Certificates are pinned to an AWS region, which limits an extracted key to devices in the same region; reaching other regions requires provisioning another certificate carrying the same permissive policy. Tokay0 watched one region for a day and observed 1,517,605 unique Shark serial numbers. Of those, 673,816 devices—44%—emitted an Exec_Response, which tokay0 treated as confirmation the device runs the command handler. He notes these are devices observed replying, not devices independently tested or fully compromised, and that the true number may be higher.

SharkNinja's disclosure timeline and the missing CVE

By tokay0's account he contacted SharkNinja on March 1 and sent technical details on March 11. The company acknowledged receipt the next day, told the researcher on April 27 that the report was under review, and on July 3 said it would provide a confirmed completion date by July 10—no email arrived. Tokay0 published his write-up on July 13 and says the vendor downplayed the severity and questioned whether "a CVE is appropriate."

He also contacted MITRE's CNA of last resort on June 11 to request an identifier; by publication he had received no CVE, no CVSS score, and no advisory for vulnerability-management programs to key on. SharkNinja had published nothing on the flaw as of Thursday, and the researcher says he did not examine the rest of SharkNinja's connected lineup, though he judged smart grills and wireless meat probes "probably vulnerable too."

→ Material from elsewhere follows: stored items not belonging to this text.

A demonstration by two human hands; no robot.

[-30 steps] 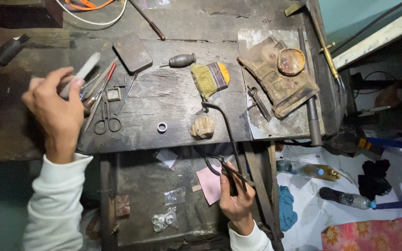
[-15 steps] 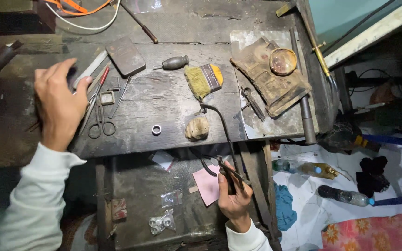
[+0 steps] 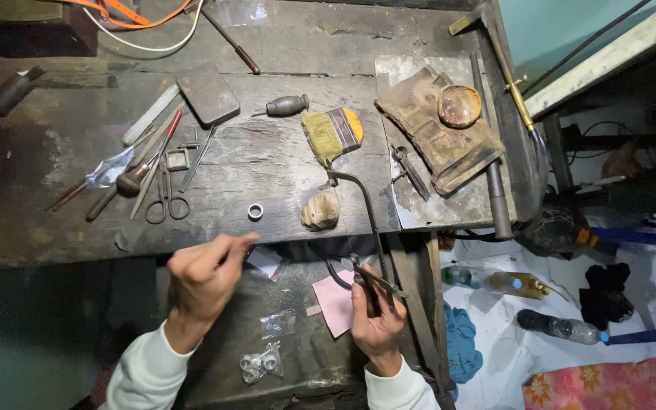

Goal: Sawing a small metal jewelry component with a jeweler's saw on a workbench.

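Observation:
My right hand [image 3: 375, 323] grips the handle of a jeweller's saw frame [image 3: 358, 220], whose thin metal bow curves up to the wooden bench peg [image 3: 319, 211]. My left hand [image 3: 206, 275] hovers just below the bench's front edge with thumb and forefinger pinched together. Whether anything small sits between them I cannot tell. A small metal ring [image 3: 255, 211] lies on the dark wooden bench [image 3: 267, 163], just above my left fingertips.
Left on the bench lie scissors [image 3: 167, 201], files and tweezers [image 3: 146, 163], with a flat metal block [image 3: 206, 93] behind. A brush [image 3: 332, 133], an awl [image 3: 286, 105] and a worn leather pouch [image 3: 438, 137] lie to the right. Pink paper [image 3: 334, 304] and plastic bags [image 3: 263, 363] sit in the tray below. Bottles [image 3: 559, 326] lie on the floor.
My left hand has left the tool cluster at the bench's left and come down to the front edge near the ring, fingers now pinched. The right hand keeps its hold on the saw.

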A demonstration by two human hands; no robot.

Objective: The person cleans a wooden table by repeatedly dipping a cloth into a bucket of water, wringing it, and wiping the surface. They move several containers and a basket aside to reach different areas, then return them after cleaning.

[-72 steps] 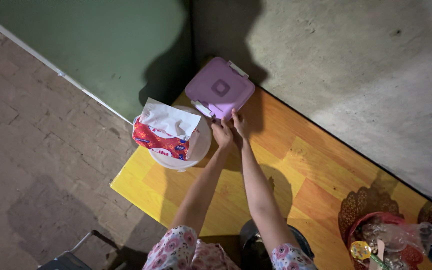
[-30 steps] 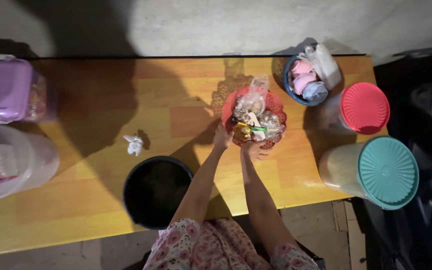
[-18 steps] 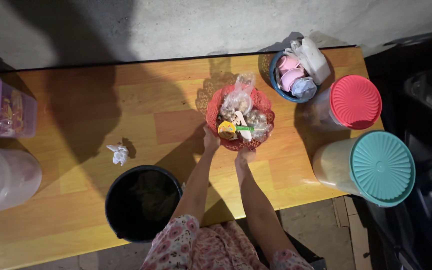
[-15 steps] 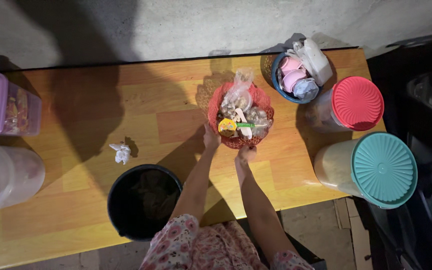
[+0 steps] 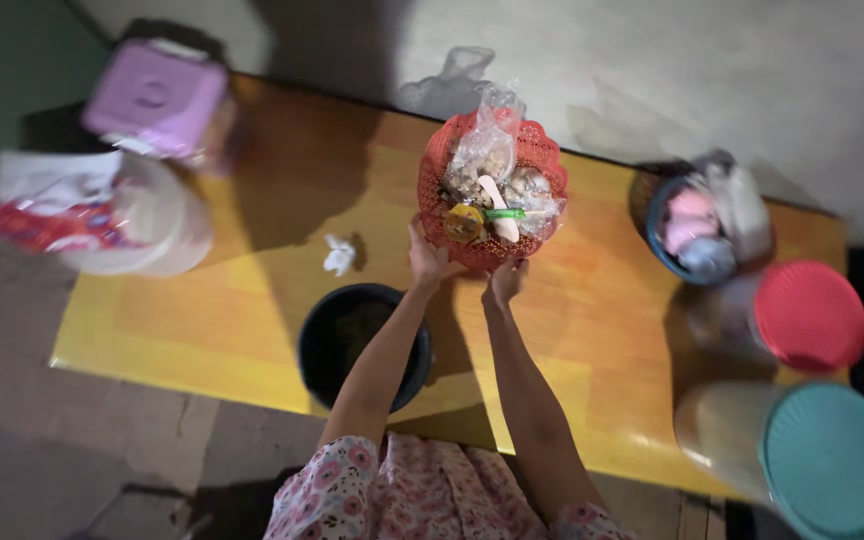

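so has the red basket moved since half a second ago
Yes. The red basket is held by both hands, left hand and right hand, farther from the blue bowl.

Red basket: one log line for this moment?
left hand: holds red basket rim | right hand: holds rim | basket: small bags inside | black bucket: near

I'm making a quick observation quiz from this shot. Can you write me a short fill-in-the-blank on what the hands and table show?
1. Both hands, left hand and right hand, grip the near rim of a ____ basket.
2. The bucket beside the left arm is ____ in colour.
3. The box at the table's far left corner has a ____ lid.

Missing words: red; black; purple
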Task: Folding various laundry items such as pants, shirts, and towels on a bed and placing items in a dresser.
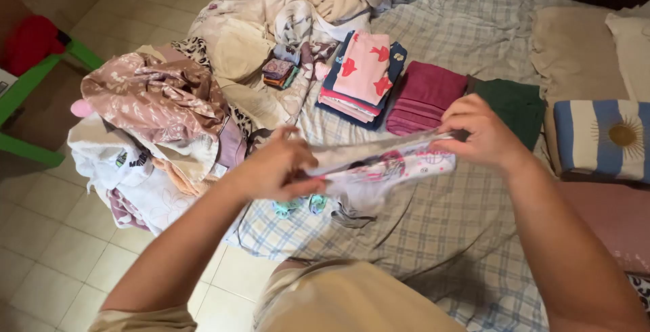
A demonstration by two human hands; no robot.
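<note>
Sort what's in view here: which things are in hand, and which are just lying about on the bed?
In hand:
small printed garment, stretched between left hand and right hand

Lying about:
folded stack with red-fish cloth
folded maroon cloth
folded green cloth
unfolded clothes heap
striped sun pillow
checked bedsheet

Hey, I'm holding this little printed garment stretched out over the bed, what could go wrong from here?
The small printed garment is pinched only at its ends by the left hand and right hand; its middle sags, so a fold may come out crooked. The unfolded heap overhangs the bed's edge and could slide to the tiled floor. The folded stack sits close to loose bedding, which might topple it.
</note>
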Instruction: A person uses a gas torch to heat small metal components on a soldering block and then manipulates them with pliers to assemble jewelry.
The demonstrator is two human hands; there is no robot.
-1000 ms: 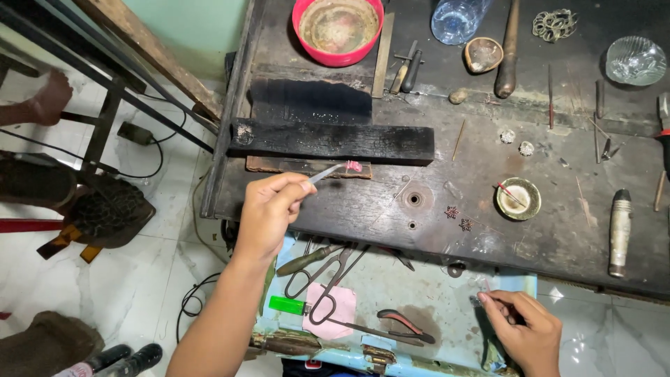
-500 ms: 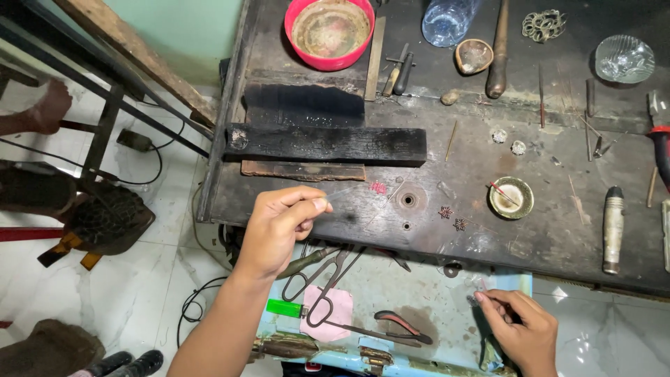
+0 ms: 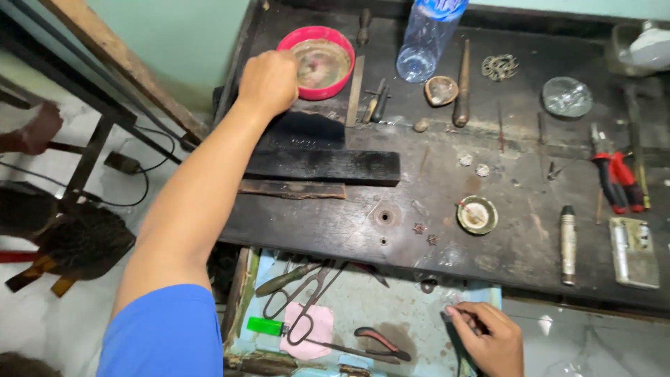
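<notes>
at the near edge, the right hand (image 3: 488,338) is curled loosely on the open drawer (image 3: 391,307) rim; whether anything is gripped cannot be told. at the worktop's far left corner, the left hand (image 3: 269,80) is closed against the red bowl (image 3: 317,52) rim.

Red bowl (image 3: 315,61), black workbench (image 3: 488,174), green lighter (image 3: 265,326) (blue sleeve (image 3: 167,335)).
</notes>
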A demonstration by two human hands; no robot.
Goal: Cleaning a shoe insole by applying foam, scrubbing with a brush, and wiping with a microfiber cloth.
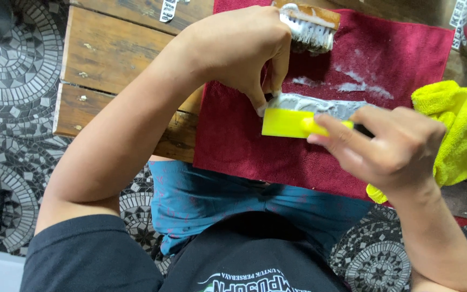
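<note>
Nearest, right hand (395, 146) with fingers curled around the handle of a yellow tool (285, 123), held over the red towel (233, 135) at the edge of the wooden table (109, 48). Just beyond, left hand (239, 48) pinching the end of a soapy grey strip (320, 105) between thumb and forefinger. Judged light and stiff, slick with lather, so best gripped at the dry handle. Farther back, a wooden brush (309, 21).

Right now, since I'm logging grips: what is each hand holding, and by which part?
The left hand pinches the end of the foam-covered dark object on the red towel. The right hand holds the yellow tool by its handle.
</note>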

Mitigation, the server-side fix, and what owners can do

The remediation lives on SharkNinja's AWS account, not in device firmware. Per AWS guidance, operators replace a non-compliant policy by creating a scoped policy version and setting it as the default with CreatePolicyVersion and the setAsDefault flag, which makes the change effective for every certificate using that policy. Reissuing certificates properly, which tokay0 recommended in March, is a longer task.

Until SharkNinja performs one of those server-side actions, the only mitigation available to owners is to disconnect the vacuum from Wi‑Fi. That stops app control, scheduling, and maps—returning the product to a standalone vacuum. Extracting the certificate is straightforward in the tested devices: remove a few screws, connect to exposed UART pins, use the U-Boot console (which asks no password), and boot with init=/bin/sh to obtain a root shell where the per-device key and certificate sit as ordinary files at /mnt/res/vapp/certs/.

What this means for owners, security teams, and regulators

  • Owners: If you want to block remote attack paths described by tokay0 without waiting for a vendor fix, disconnect your vacuum's Wi‑Fi. That action ends remote app features and mapping.
  • Security teams and IoT managers: Audit device policies for publish/subscribe permissions scoped to ${{iot:Connection.Thing.ThingName}} rather than to $aws/things/*; AWS Device Defender exposes this specific misconfiguration as IOT_POLICY_OVERLY_PERMISSIVE_CHECK.
  • Regulators and disclosure coordinators: The case highlights a disclosure timeline that began March 1 and led to public publication July 13 without a CVE or vendor advisory; the researcher says SharkNinja's own vulnerability-disclosure policy commits the company to "provide regular updates until the reported vulnerability is resolved."

Four months after initial contact, the flaw remains unpatched in the cloud account that matters, and the immediate technical fix is one command pushed into SharkNinja's AWS tenancy or a new default policy version. Until the vendor acts, researchers and defenders will be watching whether SharkNinja replaces the permissive policy, reissues certificates, or issues guidance—while owners decide whether to sacrifice smart features to cut the risk.